Here we briefly discuss the Proximal Gradient Descent (PGD) method to solve this problem.
The algorithm¶
Formally, let's consider $$ \min_w F(w) = h(w) + r(w) $$ where $h(w)$ is differentiable and $r(w)$ is not. In the L1 example,
$$ h(w) = \|\Phi w-t\|^2,\quad r(w) = \lambda \|w\|_1 $$
But here we still assume both $h$ and $r$ are convex.
In short, PGD does the following, $$ w_{k+1} = \text{prox}_{\alpha r}(w_k - \alpha\nabla h(w_k)) $$
- Regular GD for $h$ with a step size $\alpha$
- A special "proximal operator" for $r$
The proximal operator does the following, $$ \text{prox}_{\alpha r}(v) = \arg\min_{u} \frac{1}{2}\|u-v\|^2 + \alpha r(u) $$
- $v$ is the update based on the smooth part of objective
- $u$ is the modification to $v$ considering the non-smooth part
- $u$ is as close to $v$ as possible (1st term), while minimizing $r$ (2nd term)
For typical regularizers, the proximal operators have closed-form solutions.

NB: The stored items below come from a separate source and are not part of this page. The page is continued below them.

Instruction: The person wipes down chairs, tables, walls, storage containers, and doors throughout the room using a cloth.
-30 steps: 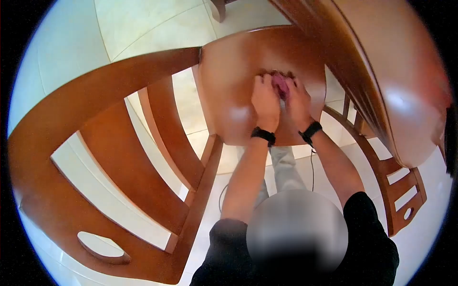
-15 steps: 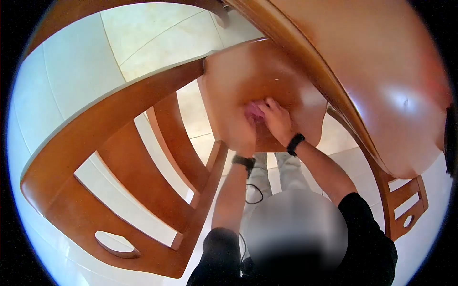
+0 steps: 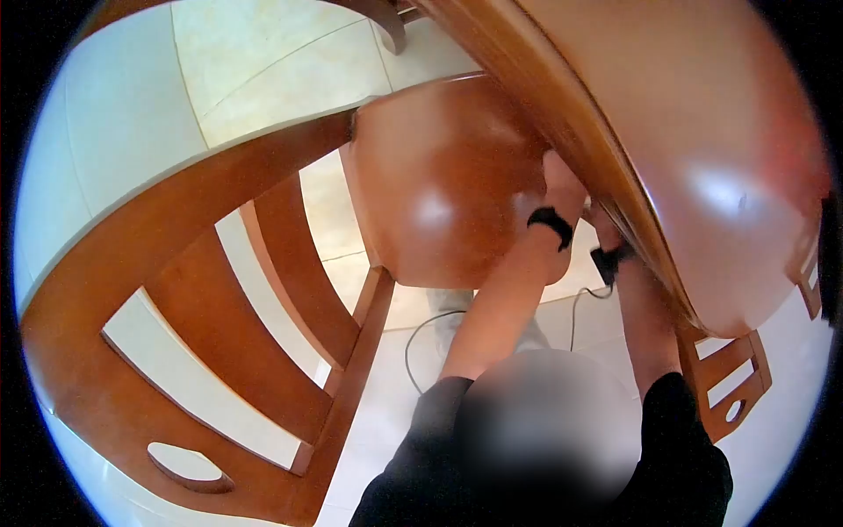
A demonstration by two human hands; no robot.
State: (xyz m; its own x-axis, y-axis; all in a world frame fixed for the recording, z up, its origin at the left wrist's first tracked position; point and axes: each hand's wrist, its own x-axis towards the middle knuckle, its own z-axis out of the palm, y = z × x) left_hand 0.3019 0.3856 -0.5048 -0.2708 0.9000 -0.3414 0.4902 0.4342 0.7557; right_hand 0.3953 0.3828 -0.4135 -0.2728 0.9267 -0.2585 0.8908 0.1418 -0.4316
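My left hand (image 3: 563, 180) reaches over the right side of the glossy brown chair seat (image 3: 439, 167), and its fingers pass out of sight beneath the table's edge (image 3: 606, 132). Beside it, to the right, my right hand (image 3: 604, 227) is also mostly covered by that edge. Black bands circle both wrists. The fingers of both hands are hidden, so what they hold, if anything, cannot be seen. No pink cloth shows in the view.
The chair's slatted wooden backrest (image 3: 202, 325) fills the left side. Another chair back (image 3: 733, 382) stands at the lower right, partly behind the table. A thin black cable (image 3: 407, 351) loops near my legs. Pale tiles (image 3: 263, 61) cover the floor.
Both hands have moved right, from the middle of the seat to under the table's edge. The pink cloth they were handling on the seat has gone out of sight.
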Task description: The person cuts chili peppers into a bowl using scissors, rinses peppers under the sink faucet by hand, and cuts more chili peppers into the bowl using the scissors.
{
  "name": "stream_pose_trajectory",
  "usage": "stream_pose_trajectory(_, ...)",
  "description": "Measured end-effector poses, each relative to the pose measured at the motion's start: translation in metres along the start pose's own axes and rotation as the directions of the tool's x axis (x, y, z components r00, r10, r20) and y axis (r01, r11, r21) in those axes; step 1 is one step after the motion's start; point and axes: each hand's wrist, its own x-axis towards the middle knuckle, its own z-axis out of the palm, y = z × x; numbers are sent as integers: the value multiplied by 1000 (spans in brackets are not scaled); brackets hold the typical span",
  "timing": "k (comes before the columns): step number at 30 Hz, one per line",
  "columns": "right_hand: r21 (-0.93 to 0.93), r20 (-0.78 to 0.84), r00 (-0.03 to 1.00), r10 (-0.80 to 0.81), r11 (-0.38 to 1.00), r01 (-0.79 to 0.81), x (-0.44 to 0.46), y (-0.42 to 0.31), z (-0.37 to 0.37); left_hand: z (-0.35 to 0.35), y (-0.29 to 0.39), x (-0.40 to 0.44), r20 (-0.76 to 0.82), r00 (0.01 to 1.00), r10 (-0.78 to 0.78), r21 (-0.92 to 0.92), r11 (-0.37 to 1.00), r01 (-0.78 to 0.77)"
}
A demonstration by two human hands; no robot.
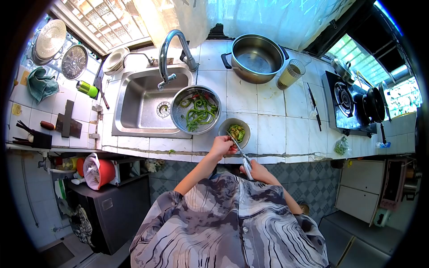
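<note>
the left hand [221, 146] is at the near rim of a small bowl [247, 136], its fingers bent and drawn close together beside the blades of a pair of scissors [244, 157]; whether they pinch anything, i cannot tell. the right hand [258, 172] is nearer the body, its fingers wrapped around the light-coloured scissor handles. the blades slant up and left over the bowl, which holds cut green pieces [237, 133] and stands close to the front edge of the tiled counter [270, 134]. left of it and farther back, a metal colander [181, 121] holds long green peppers [201, 109], overlapping the right side of the steel sink [138, 100], under the curved tap [163, 56]. a two-handled pot [257, 73] stands at the back, a glass of cloudy liquid [289, 76] just right of it. farther right is a gas stove [346, 105]
</note>
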Motion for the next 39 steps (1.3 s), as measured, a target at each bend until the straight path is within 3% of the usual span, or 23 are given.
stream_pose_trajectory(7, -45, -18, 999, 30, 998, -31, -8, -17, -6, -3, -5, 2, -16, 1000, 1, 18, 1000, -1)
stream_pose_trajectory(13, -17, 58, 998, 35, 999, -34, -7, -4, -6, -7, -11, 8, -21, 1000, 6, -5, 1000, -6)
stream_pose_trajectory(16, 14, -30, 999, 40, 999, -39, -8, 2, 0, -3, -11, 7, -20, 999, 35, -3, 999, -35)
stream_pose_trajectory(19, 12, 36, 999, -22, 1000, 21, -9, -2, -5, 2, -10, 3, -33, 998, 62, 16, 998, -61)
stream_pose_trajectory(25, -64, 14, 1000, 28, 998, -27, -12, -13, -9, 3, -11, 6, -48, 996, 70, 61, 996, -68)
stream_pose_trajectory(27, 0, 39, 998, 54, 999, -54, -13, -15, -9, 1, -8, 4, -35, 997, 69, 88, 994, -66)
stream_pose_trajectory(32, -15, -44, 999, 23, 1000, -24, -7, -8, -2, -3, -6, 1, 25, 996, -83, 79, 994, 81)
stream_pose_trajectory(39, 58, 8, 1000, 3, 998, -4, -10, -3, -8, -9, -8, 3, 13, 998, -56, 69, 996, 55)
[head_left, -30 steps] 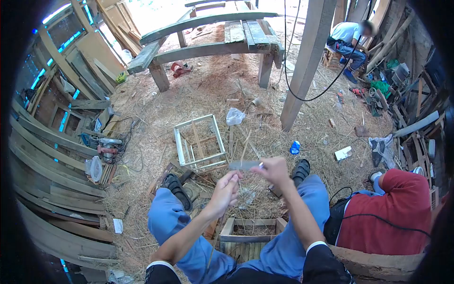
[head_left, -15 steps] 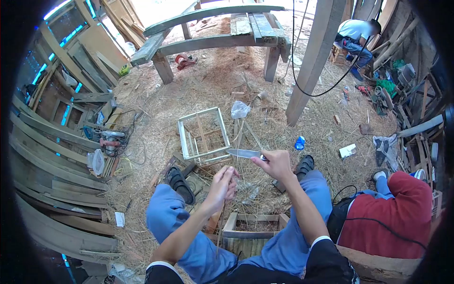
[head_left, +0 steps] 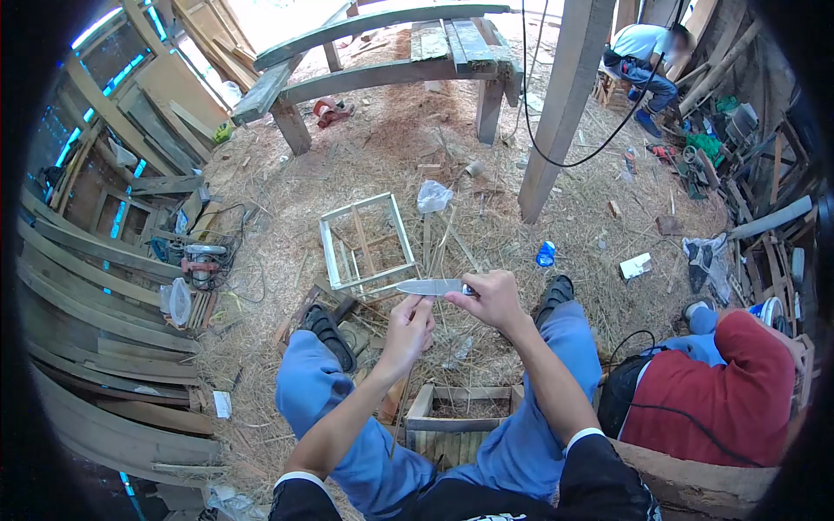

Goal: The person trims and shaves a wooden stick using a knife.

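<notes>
My right hand (head_left: 488, 298) is wrapped round the handle of a knife (head_left: 430, 286), its broad blade pointing left. Just below the blade, my left hand (head_left: 408, 332) is closed on a thin cane-like strip (head_left: 399, 425), whose lower part hangs down by my left thigh. The blade's edge lies at the left fingertips; whether it touches the strip there I cannot tell. Between my legs stands a small wooden frame with slats (head_left: 458, 425). A light wooden stool-like frame (head_left: 367, 243) rests on the floor beyond my left hand.
Straw and shavings cover the floor. A plastic bag (head_left: 433, 197) and a blue can (head_left: 546, 254) lie ahead. A wooden post (head_left: 563, 113) rises near a workbench (head_left: 373, 80). A person in red (head_left: 708, 391) sits close on my right; another person (head_left: 643, 65) crouches far right. A power saw (head_left: 203, 262) lies left.
My right hand has brought the knife left and slightly down, so its blade now sits right over my left fingertips. My left hand has risen a little. The view has shifted slightly.
</notes>
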`<control>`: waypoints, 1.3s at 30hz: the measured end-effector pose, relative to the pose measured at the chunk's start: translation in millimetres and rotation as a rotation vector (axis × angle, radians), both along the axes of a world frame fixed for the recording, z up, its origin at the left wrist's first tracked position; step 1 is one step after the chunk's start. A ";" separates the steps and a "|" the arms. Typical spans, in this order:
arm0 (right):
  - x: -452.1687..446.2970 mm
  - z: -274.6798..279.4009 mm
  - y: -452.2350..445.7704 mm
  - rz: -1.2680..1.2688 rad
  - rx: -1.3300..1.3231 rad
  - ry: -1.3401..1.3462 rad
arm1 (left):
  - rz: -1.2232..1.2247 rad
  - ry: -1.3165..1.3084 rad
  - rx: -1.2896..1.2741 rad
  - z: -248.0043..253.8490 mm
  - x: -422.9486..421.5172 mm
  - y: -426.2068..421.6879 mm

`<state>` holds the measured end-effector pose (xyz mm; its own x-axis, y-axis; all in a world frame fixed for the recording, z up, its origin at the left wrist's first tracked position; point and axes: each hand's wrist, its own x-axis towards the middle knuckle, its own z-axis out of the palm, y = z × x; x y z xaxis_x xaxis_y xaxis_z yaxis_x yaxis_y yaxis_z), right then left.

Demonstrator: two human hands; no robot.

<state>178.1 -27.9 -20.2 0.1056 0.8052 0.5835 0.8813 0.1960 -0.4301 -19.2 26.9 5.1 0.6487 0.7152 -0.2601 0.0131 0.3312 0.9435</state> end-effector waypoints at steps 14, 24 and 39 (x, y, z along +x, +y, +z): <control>0.1 4.3 -3.8 0.103 -0.039 0.022 | -0.056 -0.012 -0.012 -3.7 6.0 -8.7; -3.2 7.0 -4.1 0.152 -0.081 0.039 | -0.097 -0.081 -0.228 -2.0 1.8 -8.1; 8.0 10.3 -12.4 0.131 -0.030 0.050 | -0.116 -0.146 -0.311 1.2 -2.2 -0.3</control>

For example, in the L0 case, we simply zero out values smaller than a threshold.
How it works¶
Recall, if the objective were differentiable, e.g., without $r(w)$, the optimality condition is simply $$ \nabla F(w) = \nabla h(w) = 0 $$
From the optimality condition, if we have an iterate $w_k$, the next iterate that we pick satisfies $$ 0 = \nabla h(w_{k+1}) \approx \nabla h(w_k) + \frac{w_{k+1} - w_k}{\alpha} \quad\Rightarrow \quad w_{k+1} = w_k - \alpha \nabla h(w_k) $$
In the non-differentiable case, the optimality condition generalizes to $$ \partial F(w) = \nabla h(w) + \partial r(w)\quad\text{and}\quad 0\in \partial F(w) $$ where $\partial r(w)$ is a special notation called subgradient - a set of vectors $g$ such that for all $v$ $$ r(v) \geq r(w) + g^T (v-w) $$
In analogy to the smooth case, during iterations, we would like $$ 0\in \partial F(w) = \nabla h(w_{k+1}) + \partial r(w_{k+1}) \approx \nabla h(w_k) + \frac{w_{k+1} - w_k}{\alpha} + \partial r(w_{k+1}) $$
If we choose $$ v = w_k - \alpha\nabla h(w_k),\quad u = w_{k+1} $$ then optimality condition is equivalent to $$ 0\in (u-v) + \alpha\partial r(u) $$
But the above is exactly the subgradient in the proximal step: $$ (u-v) + \alpha \partial r(u) = \partial\left( \frac{1}{2}\|u-v\|^2 + \alpha r(u) \right) $$
In other words, the following two are equivalent:
- Evaluating the proximal step
- Satisfying the optimality condition of the original problem (up to the first-order approximation)
Scalar example¶
Next we take a scalar L1 case as an example, so $\|w\|_1=|w|$, and let $w^*$ be a constant, $$ \min_w \frac{1}{2}(w-w^*)^2 + \lambda |w| $$
If $\lambda=0$, the solution is apparently $w=w^*$.
We want $$ 0\in w-w^* + \lambda \partial |w| $$
If $w>0$, then $\partial |w|=\nabla w=1$, and the equation simplifies $$ 0 = w-w^* + \lambda \Rightarrow w = w^* - \lambda $$
But this relation requires $w>0$, or $w^* > \lambda$.
So, when $w^* > \lambda$, the solution is $w = w^* - \lambda$.
If $w<0$, similarly, we would get: when $w^* < -\lambda$, the solution is $w = w^* + \lambda$.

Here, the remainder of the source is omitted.